# Accurate estimate



## Ea-partner (Mar 26, 2019)

Hello guys I want to figure out Accurate way to perform an estimate In commercial account Either by square foot or acre Right now I get in $75 an hour The company supply me we Magic salt I know perfectly how to get the job done With any piece of equipment The price is killing me


----------



## BossPlow2010 (Sep 29, 2010)

Are you a partner, subcontractor, employee?


You contradicted yourself too, you said you know how to get the job done perfectly with any piece of equipment, then said the price is killing you. That’s not perfect then.

Anyone can push water across a parking lot, you need to be both a good businessman and a good operator. 

Welcome to the site.


----------



## Ea-partner (Mar 26, 2019)

BossPlow2010 said:


> Are you a partner, subcontractor, employee?
> 
> You contradicted yourself too, you said you know how to get the job done perfectly with any piece of equipment, then said the price is killing you. That's not perfect then.
> 
> ...


I've been working for somebody else As a supervisor My strongest is heavy equipment After 24 years I think is time for me to split and go in my own Pricing the job This werehave difficulties


----------



## dieselss (Jan 3, 2008)

75.00 an hour for heavy equipment that you supply?


----------



## Ea-partner (Mar 26, 2019)

dieselss said:


> 75.00 an hour for heavy equipment that you supply?

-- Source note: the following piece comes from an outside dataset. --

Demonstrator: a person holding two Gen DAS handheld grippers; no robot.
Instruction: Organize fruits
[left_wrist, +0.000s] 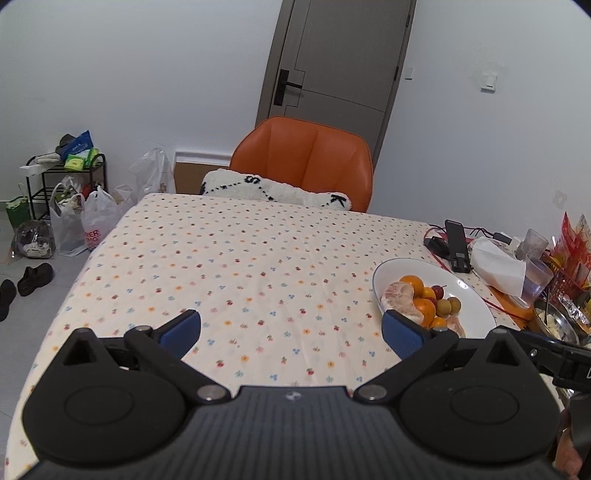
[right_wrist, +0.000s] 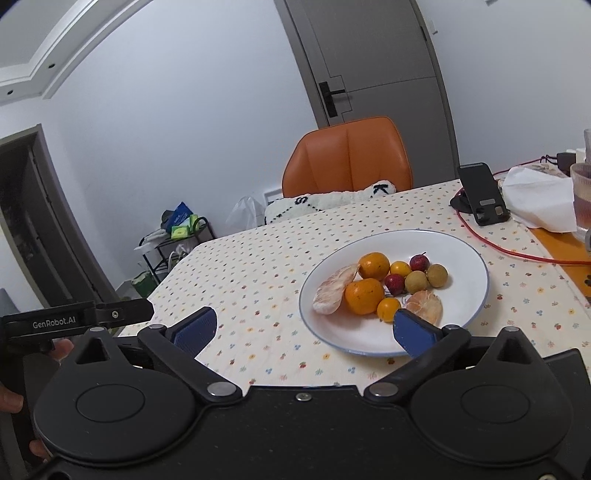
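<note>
A white plate (right_wrist: 458, 295) (left_wrist: 472, 295) on the dotted tablecloth holds a pile of fruit: oranges (right_wrist: 364, 295) (left_wrist: 413, 284), a pomelo segment (right_wrist: 334, 290) (left_wrist: 400, 301), a peeled citrus piece (right_wrist: 424, 304), small red fruits (right_wrist: 419, 263) and brownish round fruits (right_wrist: 416, 282). My right gripper (right_wrist: 301, 328) hovers open just in front of the plate, its right pad over the near rim, nothing between the fingers. My left gripper (left_wrist: 291, 332) is open over bare cloth, left of the plate.
An orange chair (left_wrist: 306, 162) with a white cushion (left_wrist: 273, 188) stands at the table's far side. A phone on a stand (right_wrist: 482, 194), red cable (right_wrist: 517, 251), tissues (right_wrist: 539, 199), glasses (right_wrist: 583, 195) and a metal bowl (left_wrist: 554, 321) crowd the right. Bags and shoes lie on the floor at left.
</note>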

the company pay my $75 an hr I use my truck and plow is time to split need some help to do a Estimate


----------



## Ea-partner (Mar 26, 2019)

BossPlow2010 said:


> Are you a partner, subcontractor, employee?
> 
> You contradicted yourself too, you said you know how to get the job done perfectly with any piece of equipment, then said the price is killing you. That's not perfect then.
> 
> ...


 Don't agree It's not about pushing water or snow is about doing it efficiently , Keep up with a storm I am working for somebody else for 20+ year running 5 big account an 15 guy This is the only part of this business Did I don't know how to estimated


----------



## BossPlow2010 (Sep 29, 2010)

Ea-partner said:


> the company pay my $75 an hr I use my truck and plow is time to split need some help to do a Estimate


Ok, so you're leaving the company and doing your own thing. Cool.
I don't like to price jobs by the hour, because then I have no will to become more efficient as I'll be making less money unless I hike the price up. When I'm pricing a job, figuring my costs and such, I can come pretty close to estimating how long it will take to service the property. 
I enjoy plowing, but I like salting better just be smart about it.


----------



## Mark Oomkes (Dec 10, 2000)

I'm not even going to attempt to read or understand it until it's written in English with proper grammar and punctuation marks.


----------



## FredG (Oct 15, 2012)

Ea-partner said:


> Hello guys I want to figure out Accurate way to perform an estimate In commercial account Either by square foot or acre Right now I get in $75 an hour The company supply me we Magic salt I know perfectly how to get the job done With any piece of equipment The price is killing me


 I'm thinking you need to know your costs before you look for any advise on bidding. Pricing is different in different regions. If you been subbing you should know how long something should take you to complete.

If you don't know how to calculate your cost and put a reasonable profit I would seek help on how to make that happen first, no shame in that.


----------